The department plans to award $132,000 to Western SynCoal LLC,
which also has earmarked $28,000 of its own money to study, test
and evaluate what could be a "promising" spinoff application of the
coal-based product, called SynCoal, in stripper gas wells. DOE
selected Western SynCoal's proposal in the third and final round of
competition among projects aimed at extending the life of stripper
The coal-based product, which was originally intended as a
low-sulfur fuel for power plants, is so economical that, if
successful, it could cut the water-disposal costs for low-volume
gas wells by up to 70%, according to DOE. Such "dramatic" cost
savings would enhance the economics of thousands of stripper wells
nationwide, allowing gas to continue flowing that might otherwise
be shut in.
In the lower 48 states, DOE estimated more than half of all
onshore gas wells are classified as low-volume stripper wells.

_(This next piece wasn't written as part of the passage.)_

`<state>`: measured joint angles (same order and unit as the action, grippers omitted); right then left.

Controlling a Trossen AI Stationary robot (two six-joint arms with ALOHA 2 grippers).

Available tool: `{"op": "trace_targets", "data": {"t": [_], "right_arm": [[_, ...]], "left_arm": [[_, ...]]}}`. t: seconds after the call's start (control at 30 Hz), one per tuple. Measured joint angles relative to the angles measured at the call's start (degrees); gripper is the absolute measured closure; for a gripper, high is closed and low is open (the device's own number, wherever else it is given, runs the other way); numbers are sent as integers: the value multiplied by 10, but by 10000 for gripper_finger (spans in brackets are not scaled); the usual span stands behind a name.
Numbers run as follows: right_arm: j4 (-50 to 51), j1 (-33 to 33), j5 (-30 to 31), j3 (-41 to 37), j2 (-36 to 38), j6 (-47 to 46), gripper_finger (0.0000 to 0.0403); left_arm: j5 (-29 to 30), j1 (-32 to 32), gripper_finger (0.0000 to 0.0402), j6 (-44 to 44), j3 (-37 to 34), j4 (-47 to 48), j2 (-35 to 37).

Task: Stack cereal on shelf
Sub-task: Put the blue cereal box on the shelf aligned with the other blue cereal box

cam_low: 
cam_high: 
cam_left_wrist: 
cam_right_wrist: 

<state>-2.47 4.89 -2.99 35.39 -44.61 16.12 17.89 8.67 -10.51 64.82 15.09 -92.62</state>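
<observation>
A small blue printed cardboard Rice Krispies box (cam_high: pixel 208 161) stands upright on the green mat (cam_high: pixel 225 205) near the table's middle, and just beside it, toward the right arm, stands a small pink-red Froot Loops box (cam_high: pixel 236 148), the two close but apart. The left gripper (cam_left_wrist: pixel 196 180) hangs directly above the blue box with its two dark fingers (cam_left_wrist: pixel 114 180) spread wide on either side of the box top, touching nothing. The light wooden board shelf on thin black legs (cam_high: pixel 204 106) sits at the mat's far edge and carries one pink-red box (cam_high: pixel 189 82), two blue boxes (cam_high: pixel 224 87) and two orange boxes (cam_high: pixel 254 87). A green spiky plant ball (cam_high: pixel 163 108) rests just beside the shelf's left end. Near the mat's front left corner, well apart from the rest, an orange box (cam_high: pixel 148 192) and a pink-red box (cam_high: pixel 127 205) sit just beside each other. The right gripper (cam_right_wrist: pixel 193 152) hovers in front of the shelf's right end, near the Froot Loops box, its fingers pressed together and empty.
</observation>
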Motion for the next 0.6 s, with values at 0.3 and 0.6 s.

Typically, each of the more than 191,000 wells in this category
produces about 16 Mcf/d. Combined, the wells account for about 8%
of U.S. daily gas production, which equates to about 1.2 Bcf/d, the
department said, but it added that their numbers are growing. In
the past seven years, about 30,000 gas wells have been reclassified
as stripper wells. As their production declines, many are being
plugged and abandoned.
A major reason has been the cost of waste water disposal
associated with these wells, the DOE said. As the flow of gas
declines, the influx of water in these stripper wells increases.
Gas producers often must truck the waste water to disposal wells
that are located several miles from the production site. Excluding
trucking costs, DOE estimated that waste water disposal can cost as
much as $2 per barrel.
Western SynCoal's novel filtering system, which researchers
believe will be ideal for filtering contaminated waste water from
stripper wells, will be tested at an existing gas production
facility owned and operated by North American Resources Co. (NARCo)
of Denver, CO. NARCo owns and operates about 450 stripper gas wells
in the Denver-Julesberg Basin in Colorado. Both NARCo and Western
SynCoal are affiliates of Montana Power. The project will be
managed by DOE's National Energy Technology Laboratory.